Overexpression of RNase H could rescue reduced UL32 expression and transcription caused by DDX21 knockdown. (A) MRC5 cells expressing shC, shDDX21-3, or both shDDX21-3 and RNase H-Flag were infected with HCMV at an MOI of 1. immunofluorescence analysis yielded images of infected cells at 72 hpi. (B) Decreased pp150 protein levels in shDDX21-3-expressing cells could be rescued upon coexpression of RNase H-Flag. MRC5 cells expressing shC, shDDX21-3, or shDDX21-3 and RNase H-Flag were infected with HCMV at an MOI of 1. Cell lysates were collected at 72 hpi, and the protein levels were detected by Western blot analysis with specific antibodies. (C) Coexpression of RNase H-Flag and shDDX21-3 could rescue decreased UL32 mRNA levels in shDDX21-3-expressing cells. MRC5 cells expressing shC, shDDX21-3, or both shDDX21-3 and RNase H-Flag were infected with HCMV at an MOI of 1. Total RNA was collected at 72 hpi.
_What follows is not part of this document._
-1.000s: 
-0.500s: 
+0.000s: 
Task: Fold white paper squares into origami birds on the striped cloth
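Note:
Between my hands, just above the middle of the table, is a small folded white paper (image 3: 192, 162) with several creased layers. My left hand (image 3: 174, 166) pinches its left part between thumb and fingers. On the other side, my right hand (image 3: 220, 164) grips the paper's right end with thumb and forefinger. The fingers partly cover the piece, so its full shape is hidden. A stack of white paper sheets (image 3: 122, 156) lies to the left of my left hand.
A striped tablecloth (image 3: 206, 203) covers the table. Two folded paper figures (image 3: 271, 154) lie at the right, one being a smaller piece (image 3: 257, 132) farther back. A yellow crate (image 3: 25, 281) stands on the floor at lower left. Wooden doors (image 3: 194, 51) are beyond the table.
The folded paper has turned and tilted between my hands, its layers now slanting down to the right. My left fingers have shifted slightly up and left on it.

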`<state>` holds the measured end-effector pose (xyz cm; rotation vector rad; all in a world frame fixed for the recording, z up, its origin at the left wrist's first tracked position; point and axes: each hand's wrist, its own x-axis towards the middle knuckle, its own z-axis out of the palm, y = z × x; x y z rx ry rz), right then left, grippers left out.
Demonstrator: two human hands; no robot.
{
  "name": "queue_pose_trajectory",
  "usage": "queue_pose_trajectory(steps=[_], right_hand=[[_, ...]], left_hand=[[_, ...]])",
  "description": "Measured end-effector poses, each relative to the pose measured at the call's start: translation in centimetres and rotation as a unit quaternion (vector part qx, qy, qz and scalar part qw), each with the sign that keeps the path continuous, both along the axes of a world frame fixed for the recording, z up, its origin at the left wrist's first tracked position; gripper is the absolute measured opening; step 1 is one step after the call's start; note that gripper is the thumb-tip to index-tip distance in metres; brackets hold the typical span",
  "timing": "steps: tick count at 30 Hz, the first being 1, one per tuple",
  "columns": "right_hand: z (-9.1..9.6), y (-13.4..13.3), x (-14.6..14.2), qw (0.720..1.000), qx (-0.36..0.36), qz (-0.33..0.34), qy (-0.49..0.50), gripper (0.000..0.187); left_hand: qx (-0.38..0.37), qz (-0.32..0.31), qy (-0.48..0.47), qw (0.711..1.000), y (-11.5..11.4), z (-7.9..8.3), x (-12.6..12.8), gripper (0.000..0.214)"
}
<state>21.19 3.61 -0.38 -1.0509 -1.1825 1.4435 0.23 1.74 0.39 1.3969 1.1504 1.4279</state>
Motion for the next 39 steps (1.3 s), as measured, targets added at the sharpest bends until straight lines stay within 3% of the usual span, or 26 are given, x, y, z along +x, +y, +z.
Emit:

The mRNA levels of UL32 were quantified by RT-qPCR. The relative gene expression level was normalized against that of GAPDH, and the normalized gene expression in shC-expressing cells was set equal to 1. *, P < 0.05.

DISCUSSION

Recent studies have demonstrated that DDX21 regulates the growth of some RNA viruses. DDX21 promotes transcription, processing, and modification of pre-rRNA and is also involved in regulating various immune responses, which implies that DDX21 plays an important role in host cells. Until now, the effect of DDX21 on DNA virus replication and its role in responding to DNA viral infection have not been reported. Here, we show that the DEAD-box RNA helicase DDX21 inhibits HCMV viral late gene transcription and subsequently prevents viral replication. Recent studies have shown that DDX21 negatively regulates the replication of certain RNA viruses by controlling viral mRNA translation, suppressing viral RNA synthesis, or regulating the activity of specific innate immune responses. Our study reveals that HCMV infection prevented the repression of DDX21 at protein and mRNA levels (Fig. 1) and that the knockdown of DDX21 inhibits viral growth (Fig. 3B and C) . Further experiments showed that decreased viral replication is associated with reduced viral late gene transcription (Fig. 5E), which is caused by the accumulation of R-loops (Fig. 6B).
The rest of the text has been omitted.